### Work task
The answer must be every line of the records below that contains the word "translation", copied out.

### Records from a collection
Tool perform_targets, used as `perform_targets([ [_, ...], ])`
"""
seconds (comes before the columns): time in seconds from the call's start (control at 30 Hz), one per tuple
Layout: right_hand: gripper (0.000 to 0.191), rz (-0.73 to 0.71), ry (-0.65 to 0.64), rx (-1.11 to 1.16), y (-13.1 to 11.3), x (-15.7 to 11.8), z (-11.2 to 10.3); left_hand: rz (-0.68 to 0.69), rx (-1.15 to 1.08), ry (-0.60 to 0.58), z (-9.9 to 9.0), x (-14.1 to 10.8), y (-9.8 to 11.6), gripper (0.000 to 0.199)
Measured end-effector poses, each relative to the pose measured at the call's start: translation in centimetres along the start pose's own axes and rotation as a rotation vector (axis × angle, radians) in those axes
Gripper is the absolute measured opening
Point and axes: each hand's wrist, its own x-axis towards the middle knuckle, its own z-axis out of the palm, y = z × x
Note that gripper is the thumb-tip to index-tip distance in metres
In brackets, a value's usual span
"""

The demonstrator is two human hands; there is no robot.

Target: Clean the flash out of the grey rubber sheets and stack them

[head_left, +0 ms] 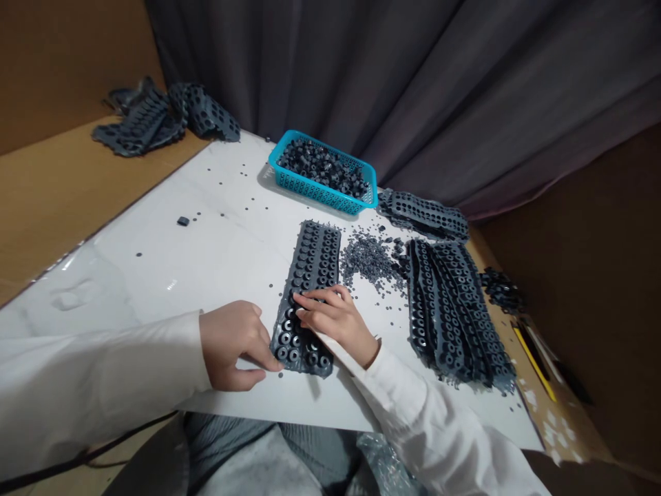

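A dark grey moulded rubber sheet [315,269] with rows of round ring-shaped parts lies lengthwise in front of me. My left hand [240,344] is at its near left corner, index finger stretched onto the edge and thumb apart, holding nothing. My right hand [338,320] rests across the sheet's middle with fingers extended to the left over the rings. Its thumb is hidden. A pale narrow strip [338,350] shows below that hand; whether it is held I cannot tell. Small dark discs [369,258] are heaped right of the sheet.
A blue basket [325,191] of loose dark rings stands behind the sheet. More moulded sheets [454,310] are piled at right, with another stack [426,213] behind. Crumpled perforated sheets [149,120] lie far left. A yellow cutter-like tool [534,362] is at the right edge.
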Motion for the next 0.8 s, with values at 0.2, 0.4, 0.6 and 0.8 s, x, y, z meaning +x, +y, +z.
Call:
perform_targets([
  [0.2,0.011,0.106,0.098,-0.087,0.9,0.2,-0.1,0.006,-0.004,-0.008,0.0,0.0,0.0,0.031],
  [0.4,0.010,0.234,0.104,0.222,0.5,0.5,-0.4,0.006,-0.005,-0.005,0.0,0.1,0.0,0.031],
  [0.6,0.012,0.237,0.041,0.232,0.4,0.4,0.2,0.002,-0.006,-0.030,-0.2,0.1,0.0,0.030],
  [0.8,0.011,0.062,-0.012,-0.001,1.2,1.1,0.1,0.002,-0.016,-0.034,-0.3,0.1,0.1,0.031],
])
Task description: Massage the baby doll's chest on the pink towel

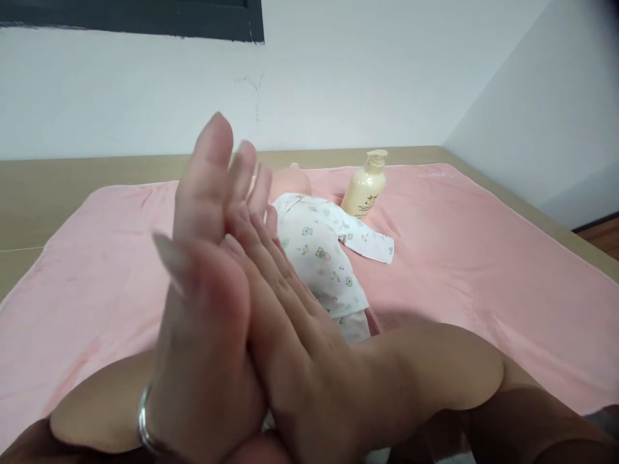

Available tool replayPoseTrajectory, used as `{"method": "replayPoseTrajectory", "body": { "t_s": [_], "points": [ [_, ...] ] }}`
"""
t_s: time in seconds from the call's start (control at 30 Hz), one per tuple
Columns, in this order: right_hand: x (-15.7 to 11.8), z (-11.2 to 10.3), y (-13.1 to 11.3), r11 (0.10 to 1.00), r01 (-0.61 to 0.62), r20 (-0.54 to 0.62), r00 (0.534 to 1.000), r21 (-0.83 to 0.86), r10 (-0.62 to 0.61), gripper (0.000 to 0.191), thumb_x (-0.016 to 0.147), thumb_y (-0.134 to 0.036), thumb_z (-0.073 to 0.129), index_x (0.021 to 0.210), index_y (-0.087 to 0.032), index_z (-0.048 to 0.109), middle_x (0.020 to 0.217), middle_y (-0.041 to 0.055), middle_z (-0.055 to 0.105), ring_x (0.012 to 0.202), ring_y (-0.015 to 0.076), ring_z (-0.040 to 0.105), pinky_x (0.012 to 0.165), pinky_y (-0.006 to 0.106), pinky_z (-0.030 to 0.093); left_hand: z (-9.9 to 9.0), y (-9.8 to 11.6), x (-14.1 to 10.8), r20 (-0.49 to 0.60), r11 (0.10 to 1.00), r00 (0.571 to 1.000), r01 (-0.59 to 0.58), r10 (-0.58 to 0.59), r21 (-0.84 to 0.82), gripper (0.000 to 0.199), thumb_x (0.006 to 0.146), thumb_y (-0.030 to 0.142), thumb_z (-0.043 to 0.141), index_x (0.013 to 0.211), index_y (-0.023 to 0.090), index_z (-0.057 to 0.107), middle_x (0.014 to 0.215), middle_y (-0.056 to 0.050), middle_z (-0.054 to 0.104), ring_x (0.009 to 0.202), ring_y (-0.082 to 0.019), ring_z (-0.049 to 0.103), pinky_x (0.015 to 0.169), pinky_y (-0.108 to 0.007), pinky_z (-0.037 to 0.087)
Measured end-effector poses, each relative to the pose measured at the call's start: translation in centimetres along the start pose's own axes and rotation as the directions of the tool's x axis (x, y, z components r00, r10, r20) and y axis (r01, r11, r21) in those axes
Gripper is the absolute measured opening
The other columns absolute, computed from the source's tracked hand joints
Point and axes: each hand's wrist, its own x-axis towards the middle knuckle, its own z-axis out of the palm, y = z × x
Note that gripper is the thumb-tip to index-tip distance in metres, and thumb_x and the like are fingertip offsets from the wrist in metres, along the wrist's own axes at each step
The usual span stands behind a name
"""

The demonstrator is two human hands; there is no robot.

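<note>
Palm against palm, my left hand (206, 316) and my right hand (290, 322) meet close in front of the camera. The left hand's fingers stretch upward, its thumb pointing toward me; a silver bangle (144, 419) circles that wrist. Across the left palm lie the right hand's extended fingers. No object shows between them, though the contact area is hidden. Behind the hands lies a small baby-like figure, seemingly a doll (293, 182), in a white top (314, 245) with animal prints. My hands cover part of it. One sleeve spreads to the right.
A pale yellow pump bottle (363, 192) stands just beyond the sleeve, leaning slightly. Everything rests on a pink blanket (459, 258) over a wooden surface (29, 206). A white wall (145, 96) rises behind, with another wall (556, 116) at the right.
</note>
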Motion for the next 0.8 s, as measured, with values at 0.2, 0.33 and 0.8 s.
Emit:
{"method": "replayPoseTrajectory", "body": {
  "t_s": [0.2, 0.33, 0.8],
  "points": [
    [0.3, 1.3, 4.4, 0.936, 0.224, -0.204, 0.964, 0.272, -0.171, 0.058, 0.1, -0.035, 0.027, 0.147, -0.001, 0.034, 0.154, 0.0146, 0.041, 0.151, 0.0161, 0.017, 0.124, 0.039, 0.027, 0.0, -0.9, 7.1, -0.199, 0.977, 0.968, 0.121, -0.156, -0.178, 0.049, 0.102, 0.048, 0.004, 0.142, 0.034, 0.03, 0.158, 0.009, 0.033, 0.145, -0.01, 0.035, 0.124, -0.032, 0.031],
    [2.1, 3.9, 9.3, 0.96, -0.008, -0.244, 0.966, 0.28, 0.079, 0.052, 0.097, -0.031, 0.031, 0.146, -0.017, 0.043, 0.153, 0.0086, 0.044, 0.147, 0.0209, 0.031, 0.122, 0.046, 0.032, 0.3, -6.0, 9.3, -0.254, 0.99, 0.958, 0.114, -0.133, -0.089, 0.045, 0.102, 0.044, 0.025, 0.137, 0.021, 0.04, 0.148, -0.002, 0.047, 0.135, -0.014, 0.05, 0.117, -0.033, 0.042],
    [4.6, 7.3, 15.2, 0.922, -0.381, 0.151, 0.917, 0.07, 0.368, 0.065, 0.098, -0.04, 0.028, 0.15, 0.0, 0.032, 0.159, 0.0195, 0.028, 0.15, 0.0299, 0.022, 0.123, 0.053, 0.022, 2.2, -16.0, 6.2, 0.06, 0.868, 0.998, -0.017, -0.014, 0.496, 0.051, 0.093, 0.029, 0.036, 0.14, 0.012, 0.047, 0.152, -0.013, 0.044, 0.148, -0.028, 0.031, 0.126, -0.054, 0.017]
  ]
}}
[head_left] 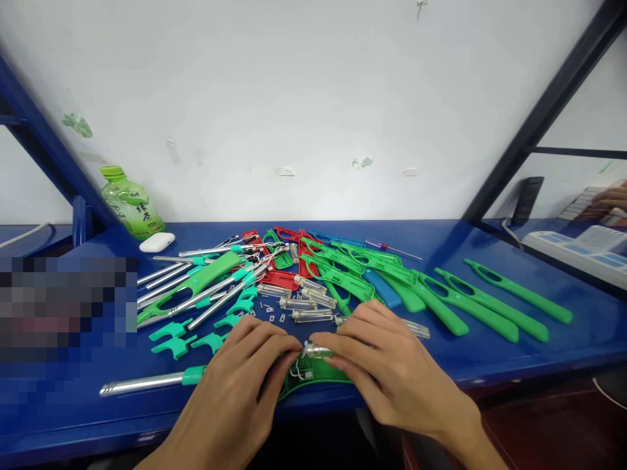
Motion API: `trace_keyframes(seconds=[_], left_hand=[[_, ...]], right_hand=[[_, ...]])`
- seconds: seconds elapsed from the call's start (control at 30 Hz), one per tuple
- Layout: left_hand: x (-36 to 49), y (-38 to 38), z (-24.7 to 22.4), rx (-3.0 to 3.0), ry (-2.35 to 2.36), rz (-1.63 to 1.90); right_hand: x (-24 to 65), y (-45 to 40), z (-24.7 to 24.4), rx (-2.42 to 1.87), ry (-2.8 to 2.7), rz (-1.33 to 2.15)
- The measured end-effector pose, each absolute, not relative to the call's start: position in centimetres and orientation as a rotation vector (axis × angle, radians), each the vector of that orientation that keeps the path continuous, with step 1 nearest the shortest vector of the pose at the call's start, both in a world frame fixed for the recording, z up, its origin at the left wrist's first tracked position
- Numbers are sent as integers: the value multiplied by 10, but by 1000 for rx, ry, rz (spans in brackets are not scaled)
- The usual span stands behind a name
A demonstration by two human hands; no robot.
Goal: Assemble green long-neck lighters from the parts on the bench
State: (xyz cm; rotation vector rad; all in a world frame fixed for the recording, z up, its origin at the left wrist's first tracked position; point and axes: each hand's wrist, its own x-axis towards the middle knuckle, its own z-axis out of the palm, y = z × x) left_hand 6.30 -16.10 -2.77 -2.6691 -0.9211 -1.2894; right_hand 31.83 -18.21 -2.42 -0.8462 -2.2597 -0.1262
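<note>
Near the table's front edge lies a green shell (318, 377) with white wires showing inside. My right hand (386, 362) grips a clear lighter tank (317, 351) above the shell, its metal end pointing left. My left hand (249, 375) is closed at the tank's end, thumb and index finger together; what they pinch is too small to make out. A metal tube (142, 385) with a teal collar (194, 375) extends to the left from beneath my left hand.
Metal tubes (215, 297), teal triggers (174, 346), clear tanks (313, 316) and green shells (519, 294) spread across the blue table (490, 365). A green bottle (132, 205) and white case (157, 242) stand back left. A person's hand (612, 197) shows far right.
</note>
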Motion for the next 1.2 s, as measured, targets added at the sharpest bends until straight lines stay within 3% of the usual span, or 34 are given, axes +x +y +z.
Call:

### Written response
Measured end-effector poses, each relative to the pose measured at the call's start: translation in centimetres along the start pose's own axes and rotation as a rotation vector (axis × angle, radians) in those axes
Measured end-effector poses, each relative to the pose measured at the call's start: translation in centimetres along the start pose's own axes and rotation as the directions of the tool's x axis (x, y, z components r00, r10, r20) and y axis (r01, r11, r21) in those axes

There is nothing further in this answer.